Required work
Every line holding "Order" should be copied from the records below.

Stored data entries

+ + +

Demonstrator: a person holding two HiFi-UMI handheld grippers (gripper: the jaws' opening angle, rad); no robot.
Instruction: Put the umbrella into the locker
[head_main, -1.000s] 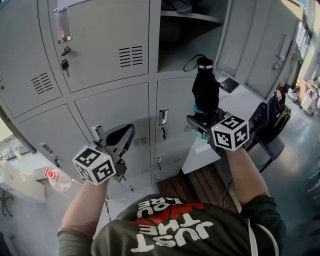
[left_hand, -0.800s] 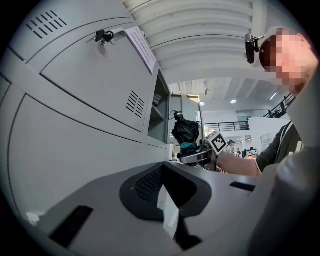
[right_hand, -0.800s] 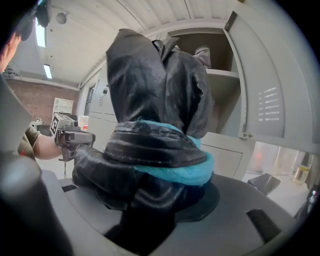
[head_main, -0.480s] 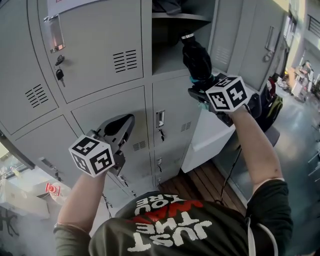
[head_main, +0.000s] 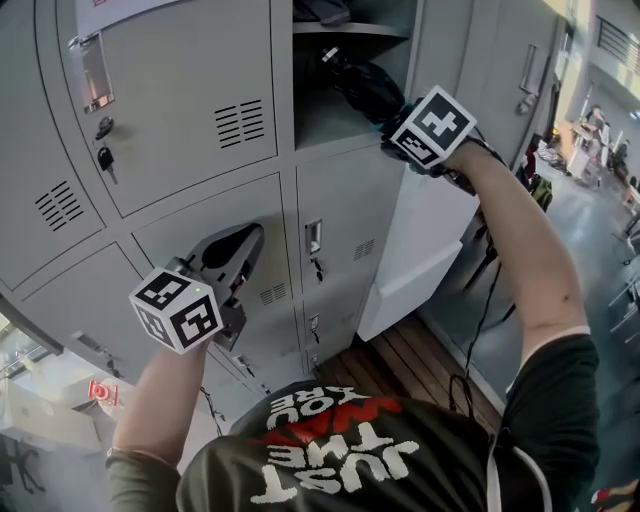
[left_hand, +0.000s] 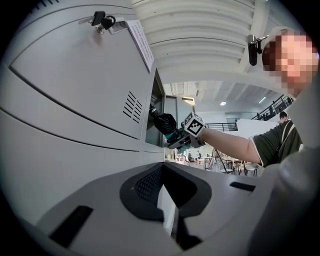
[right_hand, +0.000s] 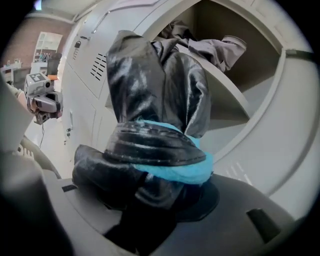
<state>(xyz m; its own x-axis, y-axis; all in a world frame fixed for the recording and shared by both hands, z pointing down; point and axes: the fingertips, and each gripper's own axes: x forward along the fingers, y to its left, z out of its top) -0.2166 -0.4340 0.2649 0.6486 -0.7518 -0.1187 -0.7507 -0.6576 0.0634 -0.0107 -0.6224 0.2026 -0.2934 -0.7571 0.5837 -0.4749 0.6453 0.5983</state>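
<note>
Jaws first: right gripper (right_hand: 155, 196) is clamped on the folded black umbrella (right_hand: 150, 95), near the end with the blue strap (right_hand: 175, 167). The rest of the bundle sticks out ahead toward the open locker compartment (head_main: 322, 118). Left gripper (left_hand: 165, 175) has its jaws together with nothing between them. It hangs low and left of that compartment, in front of the closed doors. From the head view the umbrella's far end is just at the compartment's mouth, angled inward. I can't tell if it touches the compartment floor. Grey clothes (right_hand: 212, 46) lie on the shelf above the compartment, and its door (head_main: 470, 55) stands open to the right. Progress, my read: pickup and carry are done and insertion is just starting. Left to do: push the umbrella fully in, lay it down, open the jaws, pull back. Writing: the shirt (head_main: 340, 455) reads "JUST THE" in white, then a red word I can't make out, then "YOU". A paper notice (left_hand: 140, 44) is on the door left of the compartment, print too small to read. Keys (head_main: 103, 158) hang in that door's lock.
</note>
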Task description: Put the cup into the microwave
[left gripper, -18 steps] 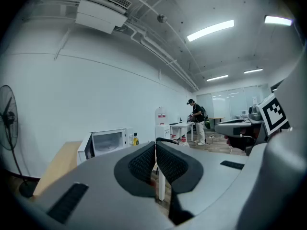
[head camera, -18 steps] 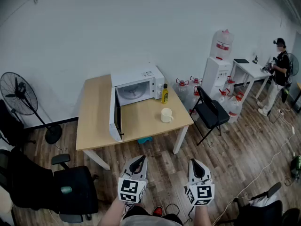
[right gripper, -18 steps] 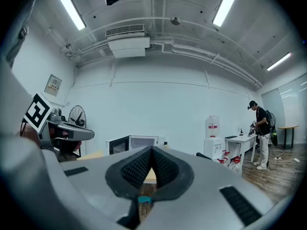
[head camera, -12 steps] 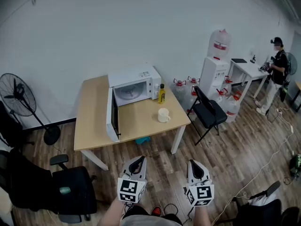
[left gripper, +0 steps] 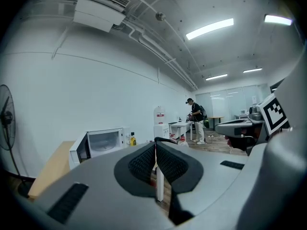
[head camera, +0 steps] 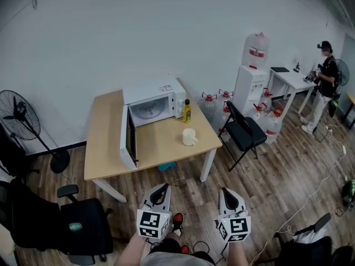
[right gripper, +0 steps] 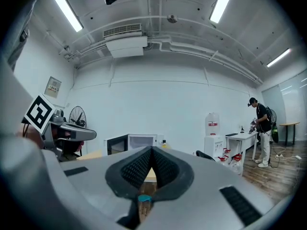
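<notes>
A white cup stands on the wooden table, near its right front corner. The white microwave sits at the back of the table, its door swung wide open to the left; it also shows in the left gripper view as the microwave and in the right gripper view as the microwave. My left gripper and right gripper hover over the floor well short of the table. Both are shut and empty: left gripper, right gripper. The cup is hidden in both gripper views.
A yellow oil bottle stands right of the microwave. A black folding chair, water jugs and a water dispenser are right of the table. A fan and office chair are left. A person stands by a white desk.
The table with the microwave and cup has slid a little left in the head view. A red shoe has stepped into view between the grippers. Both grippers stay shut.
</notes>
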`<state>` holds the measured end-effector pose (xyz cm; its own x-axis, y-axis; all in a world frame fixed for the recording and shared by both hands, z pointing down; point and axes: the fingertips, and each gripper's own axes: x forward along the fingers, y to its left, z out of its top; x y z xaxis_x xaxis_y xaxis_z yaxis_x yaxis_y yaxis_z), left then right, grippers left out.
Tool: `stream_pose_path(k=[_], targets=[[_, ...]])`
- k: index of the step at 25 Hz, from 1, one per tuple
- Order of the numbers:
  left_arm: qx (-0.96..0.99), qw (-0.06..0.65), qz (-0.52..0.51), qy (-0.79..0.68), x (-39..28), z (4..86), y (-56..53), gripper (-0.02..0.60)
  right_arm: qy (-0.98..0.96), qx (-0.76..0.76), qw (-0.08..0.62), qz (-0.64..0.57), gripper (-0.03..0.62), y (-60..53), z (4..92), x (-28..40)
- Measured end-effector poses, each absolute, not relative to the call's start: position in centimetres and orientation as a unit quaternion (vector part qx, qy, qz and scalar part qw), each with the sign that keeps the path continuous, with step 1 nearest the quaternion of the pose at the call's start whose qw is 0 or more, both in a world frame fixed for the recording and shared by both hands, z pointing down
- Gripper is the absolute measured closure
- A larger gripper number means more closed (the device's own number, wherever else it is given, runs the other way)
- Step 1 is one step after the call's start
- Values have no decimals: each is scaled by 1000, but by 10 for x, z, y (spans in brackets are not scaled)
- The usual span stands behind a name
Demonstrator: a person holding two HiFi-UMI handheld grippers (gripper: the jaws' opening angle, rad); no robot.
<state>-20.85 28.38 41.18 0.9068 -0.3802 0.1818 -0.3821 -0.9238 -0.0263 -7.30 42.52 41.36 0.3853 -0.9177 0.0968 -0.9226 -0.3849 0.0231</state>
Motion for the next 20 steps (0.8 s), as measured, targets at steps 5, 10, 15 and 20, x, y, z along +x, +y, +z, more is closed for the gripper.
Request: stream_pose_path(k=[5, 10, 15, 20], targets=[[974, 8, 95, -207, -183, 419, 250, 555, -559, 828, 37, 34, 579, 393, 420, -46], [971, 13, 99, -215, -143, 427, 203, 555, -565, 823, 37, 41, 579, 345, 427, -1], [966, 21, 123, -226, -101, 441, 152, 555, -580, 812, 40, 51, 579, 283, 438, 44], [960, 32, 148, -234, -65, 462, 100, 555, -589, 803, 43, 75, 579, 223, 463, 83]])
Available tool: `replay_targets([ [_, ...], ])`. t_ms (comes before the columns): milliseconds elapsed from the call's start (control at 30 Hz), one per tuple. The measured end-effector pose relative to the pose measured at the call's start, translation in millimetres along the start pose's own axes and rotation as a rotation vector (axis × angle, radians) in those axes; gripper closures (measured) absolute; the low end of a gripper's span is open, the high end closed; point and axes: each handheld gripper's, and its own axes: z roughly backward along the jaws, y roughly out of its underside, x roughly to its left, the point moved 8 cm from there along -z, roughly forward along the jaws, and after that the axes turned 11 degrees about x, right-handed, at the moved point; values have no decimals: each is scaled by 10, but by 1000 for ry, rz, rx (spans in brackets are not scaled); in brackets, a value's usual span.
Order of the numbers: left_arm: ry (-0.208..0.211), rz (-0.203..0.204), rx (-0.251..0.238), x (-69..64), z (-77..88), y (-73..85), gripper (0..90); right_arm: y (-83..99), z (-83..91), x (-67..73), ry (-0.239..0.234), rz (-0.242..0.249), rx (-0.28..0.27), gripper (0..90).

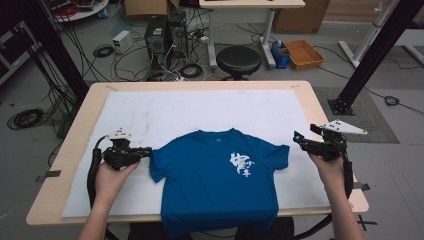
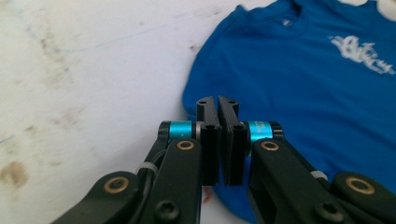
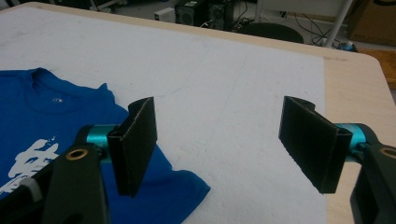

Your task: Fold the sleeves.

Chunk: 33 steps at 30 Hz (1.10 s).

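Note:
A blue T-shirt (image 1: 215,175) with white print lies flat on the white mat (image 1: 200,107), its hem hanging over the table's near edge. My left gripper (image 1: 148,150) is at the shirt's left sleeve (image 1: 159,162). In the left gripper view its jaws (image 2: 217,103) are pressed together over the sleeve's edge (image 2: 201,88), pinching the cloth. My right gripper (image 1: 298,140) hovers just off the right sleeve (image 1: 280,155). Its jaws (image 3: 217,112) stand wide apart with only bare mat between them, and the sleeve tip (image 3: 182,186) lies by its left jaw.
The mat covers most of a light wooden table (image 1: 75,130). Beyond the far edge stand a black stool (image 1: 238,60), computer towers (image 1: 165,32) and loose cables on the floor. A black frame post (image 1: 375,55) rises at the right.

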Motion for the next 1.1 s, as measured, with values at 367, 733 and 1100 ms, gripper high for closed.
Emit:
replay_targets([
  [367, 30, 17, 1, -247, 43, -185, 874, -8, 10, -1, 1, 1, -3, 276],
  [733, 35, 39, 2, -464, -26, -346, 874, -7, 14, 0, 1, 1, -2, 276],
  [1100, 37, 39, -35, -669, -243, -505, 874, -8, 14, -5, 0, 4, -2, 276],
])
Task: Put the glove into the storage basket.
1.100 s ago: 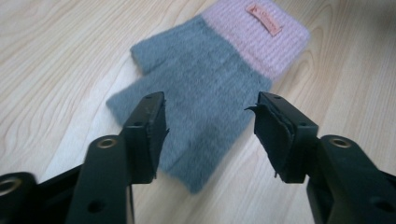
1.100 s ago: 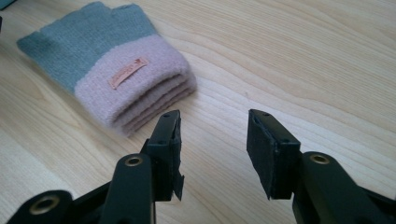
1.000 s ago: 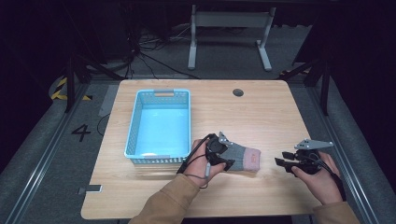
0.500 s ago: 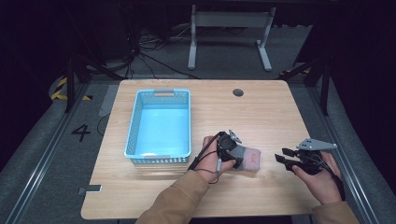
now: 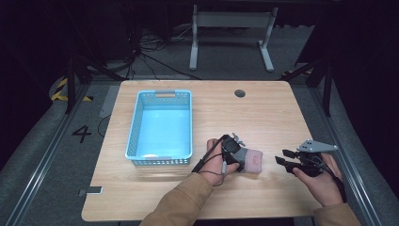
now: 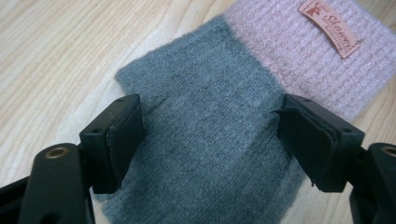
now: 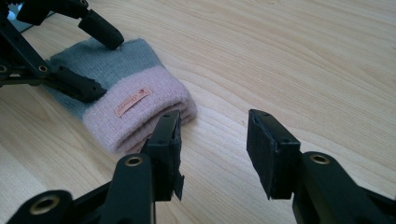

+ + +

Written answer
- Order of the numbers:
Order of the numbers: left_arm: ry (-0.208..0.211), rz (-0.203..0.204), rx (-0.251..0.238), x (-69..64), z (-77..88), y (-73..85), gripper (0..90); right_arm: y (-83..99), z (-83..91), x (-67..73), ry (-0.239..0.234), rz (-0.242..0.249), rx (-0.28..0.27), gripper (0..90).

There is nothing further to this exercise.